Requirement for public display by polling site election commission of a reproduction of the third protocol copy is desirable in theory but has often proved impractical in practice, due to the lack of copying capability at polling site locations or any appropriate or safe place for its display. IFES recommends to election law drafters that consideration be given to providing for public posting of all polling site protocols within the area of the territorial election commission in one place (which are almost always local administration buildings with copying machines and public areas) for a period of ten days following the election. This time period is consistent with the time frame for posting of election results by district election commissions under Article 66.

Representatives of electoral associations and blocs, candidates, news media and other interested persons should be encouraged to examine these protocols and to compare the posted protocols with copies received from polling site observers.

Correction of polling site protocols. The draft election law for the State Duma includes a new provision in paragraph 33 of Article 67 to permit polling site commissions to submit a corrected version of their protocol after already having submitted a protocol to the territorial election commission pursuant to paragraph 26. IFES appreciates the practical need for such a provision, but believes this procedure should be tightly controlled to prevent fraud or confusion in vote tabulation. First, this procedure should be limited to the first 24 or 48 hours after submission of the original protocol by the polling site commission; thereafter, any correction of the protocol should require a more formal process (perhaps only with court approval). Second, the polling site election commission should be required to submit a brief written explanation for the circumstances of the correction. Third, the Draft Law should require notification be transmitted by the territorial commission to the district election commission whenever the territorial election commission has received a subsequent «corrected» protocol from a polling site election commission (which is essential if the voting results have already been transmitted to the district commission). The receipt and use of any corrected protocols from polling site commissions should be noted in protocols of both the appropriate territorial election commission and district election commission.
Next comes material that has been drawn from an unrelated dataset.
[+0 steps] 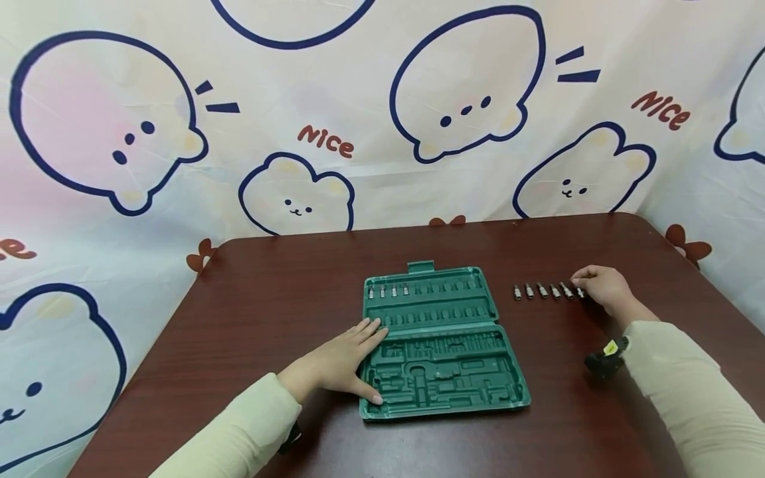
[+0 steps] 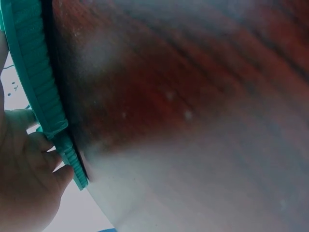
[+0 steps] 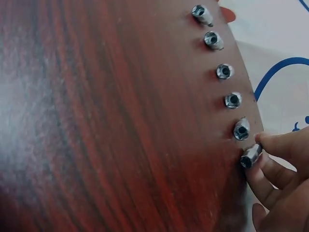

Nullification of election results. The language in paragraph 3 of Article 69 of the draft election Law for the State Duma, regarding circumstances in which district election commissions shall declare election results for the single-member districts null and void appears to be based on Article 58 of the Basic Guarantees Law. However, subparagraph (c) simply states without further governing legal standard that the district election commission may make such a declaration «by a court decision.» Article 64 of the Basic Guarantees Law more clearly sets forth the grounds by which a court could decide to invalidate an election, and does not limit the effect of the court decision on a district election commission's decision. IFES recommends that all provisions of the Draft Law regarding potential nullification of elections be explicit as to define precise procedure and potential reasons by which such decisions are made.

III. Future Considerations

IFES looks forward to continued work in cooperation with representatives of the State Duma and the Central Election Commission, with other election commissions, and with other legal experts and participants in seeking further refinements and reforms of election laws in the Russian Federation. In particular, IFES recommends a comprehensive review of current procedures for adjudication of grievances, enforcement of election laws and appropriate penalties for election law violations under all applicable statutes. The gradation of penalties in relation to the level of the offense by violators of the law is important. Such an endeavor may deserve separate and long-term study beyond the immediate effort to revise the draft Law on Elections of Deputies to the State Duma.